• TASK INSTRUCTIONS
Output the material exactly, with every line intact.
BEGIN MATERIAL PROVIDED
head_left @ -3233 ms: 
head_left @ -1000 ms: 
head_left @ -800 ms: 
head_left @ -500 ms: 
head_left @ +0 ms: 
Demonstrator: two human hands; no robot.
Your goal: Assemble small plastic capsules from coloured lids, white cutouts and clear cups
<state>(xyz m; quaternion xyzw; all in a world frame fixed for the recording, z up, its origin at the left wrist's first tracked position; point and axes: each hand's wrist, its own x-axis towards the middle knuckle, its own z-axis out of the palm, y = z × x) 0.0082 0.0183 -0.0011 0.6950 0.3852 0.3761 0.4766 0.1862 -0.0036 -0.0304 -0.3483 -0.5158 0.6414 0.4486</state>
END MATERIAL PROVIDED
• RESPONSE
head_left @ -3233 ms: 
head_left @ -1000 ms: 
head_left @ -800 ms: 
head_left @ -500 ms: 
head_left @ +0 ms: 
Demonstrator: two human hands; no robot.
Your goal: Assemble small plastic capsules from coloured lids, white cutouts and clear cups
<state>(xyz m; quaternion xyzw; all in a world frame fixed for the recording, z up, its origin at the left wrist's first tracked position; point and axes: each hand's wrist, its own x-axis towards the middle knuckle, its own z-axis out of the palm, y = z × x) 0.0082 0.0183 -0.0011 0.6950 0.3852 0.3761 0.4766 0.1862 -0.0036 -0.0304 -0.3483 -0.5158 0.6414 0.4486</state>

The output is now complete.